◆ **What to produce**
Find the line containing "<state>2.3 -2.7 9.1" in the data below and repeat it, along with all later lines, exactly through the last one.
Given data Block Start
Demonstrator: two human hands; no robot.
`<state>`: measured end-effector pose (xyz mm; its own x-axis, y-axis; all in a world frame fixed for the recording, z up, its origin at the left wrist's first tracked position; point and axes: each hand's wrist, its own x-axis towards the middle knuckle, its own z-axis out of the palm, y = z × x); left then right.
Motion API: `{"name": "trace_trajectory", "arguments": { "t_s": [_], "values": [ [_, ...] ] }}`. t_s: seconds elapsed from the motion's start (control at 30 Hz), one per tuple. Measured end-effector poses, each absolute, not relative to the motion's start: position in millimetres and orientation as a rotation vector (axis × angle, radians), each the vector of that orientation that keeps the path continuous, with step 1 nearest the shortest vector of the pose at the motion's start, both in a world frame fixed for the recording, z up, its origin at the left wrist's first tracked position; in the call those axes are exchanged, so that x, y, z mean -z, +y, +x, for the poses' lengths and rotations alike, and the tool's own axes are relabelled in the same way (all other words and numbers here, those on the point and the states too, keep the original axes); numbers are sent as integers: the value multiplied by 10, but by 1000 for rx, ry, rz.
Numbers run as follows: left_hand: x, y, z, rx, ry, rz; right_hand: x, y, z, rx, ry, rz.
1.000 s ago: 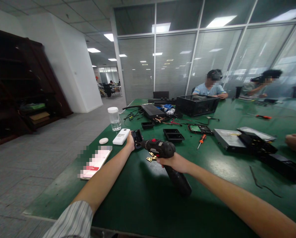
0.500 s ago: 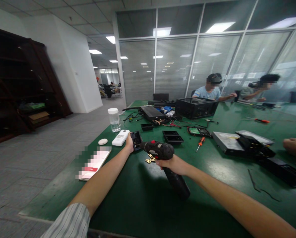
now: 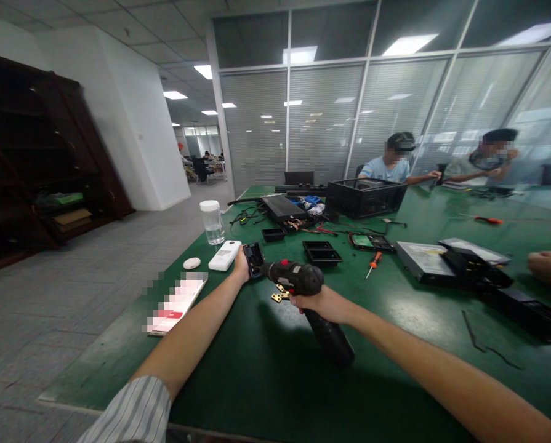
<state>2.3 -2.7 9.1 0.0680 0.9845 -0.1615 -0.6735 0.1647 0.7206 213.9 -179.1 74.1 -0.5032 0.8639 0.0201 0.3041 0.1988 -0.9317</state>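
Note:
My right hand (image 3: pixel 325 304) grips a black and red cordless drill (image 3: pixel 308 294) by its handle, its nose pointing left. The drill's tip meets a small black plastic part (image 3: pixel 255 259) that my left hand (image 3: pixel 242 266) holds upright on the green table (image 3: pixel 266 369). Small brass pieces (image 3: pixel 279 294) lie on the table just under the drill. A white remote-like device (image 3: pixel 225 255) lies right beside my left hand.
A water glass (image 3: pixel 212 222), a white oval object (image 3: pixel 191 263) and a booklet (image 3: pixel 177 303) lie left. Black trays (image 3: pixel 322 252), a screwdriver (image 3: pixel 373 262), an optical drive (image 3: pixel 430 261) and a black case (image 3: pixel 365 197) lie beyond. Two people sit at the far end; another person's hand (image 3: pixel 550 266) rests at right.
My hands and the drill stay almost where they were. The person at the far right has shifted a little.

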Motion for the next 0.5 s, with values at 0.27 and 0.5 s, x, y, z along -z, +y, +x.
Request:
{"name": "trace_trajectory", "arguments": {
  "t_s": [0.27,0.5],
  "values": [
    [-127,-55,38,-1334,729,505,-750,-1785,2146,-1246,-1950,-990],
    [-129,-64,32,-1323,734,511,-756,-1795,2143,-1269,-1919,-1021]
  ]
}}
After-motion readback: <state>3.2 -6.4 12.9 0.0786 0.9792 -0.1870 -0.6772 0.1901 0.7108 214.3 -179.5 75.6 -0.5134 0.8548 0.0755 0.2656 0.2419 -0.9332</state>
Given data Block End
◆ **Output of the task**
<state>2.3 -2.7 9.1 0.0680 0.9845 -0.1615 -0.6735 0.1647 0.7206 213.9 -179.1 74.1 -0.5032 0.8639 0.0201 0.3041 0.1988 -0.9317</state>
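Note:
My right hand (image 3: pixel 325 304) grips a black and red cordless drill (image 3: pixel 308 294) by its handle, its nose pointing left. The drill's tip meets a small black plastic part (image 3: pixel 255 259) that my left hand (image 3: pixel 242 266) holds upright on the green table (image 3: pixel 266 369). Small brass pieces (image 3: pixel 279 294) lie on the table just under the drill. A white remote-like device (image 3: pixel 225 255) lies right beside my left hand.
A water glass (image 3: pixel 212 222), a white oval object (image 3: pixel 191 263) and a booklet (image 3: pixel 177 303) lie left. Black trays (image 3: pixel 322 252), a screwdriver (image 3: pixel 373 262), an optical drive (image 3: pixel 430 261) and a black case (image 3: pixel 365 197) lie beyond. Two people sit at the far end; another person's hand (image 3: pixel 550 266) rests at right.
My hands and the drill stay almost where they were. The person at the far right has shifted a little.
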
Motion for the next 0.5 s, with values at 0.27 and 0.5 s, x, y, z along -z, +y, +x.
Request:
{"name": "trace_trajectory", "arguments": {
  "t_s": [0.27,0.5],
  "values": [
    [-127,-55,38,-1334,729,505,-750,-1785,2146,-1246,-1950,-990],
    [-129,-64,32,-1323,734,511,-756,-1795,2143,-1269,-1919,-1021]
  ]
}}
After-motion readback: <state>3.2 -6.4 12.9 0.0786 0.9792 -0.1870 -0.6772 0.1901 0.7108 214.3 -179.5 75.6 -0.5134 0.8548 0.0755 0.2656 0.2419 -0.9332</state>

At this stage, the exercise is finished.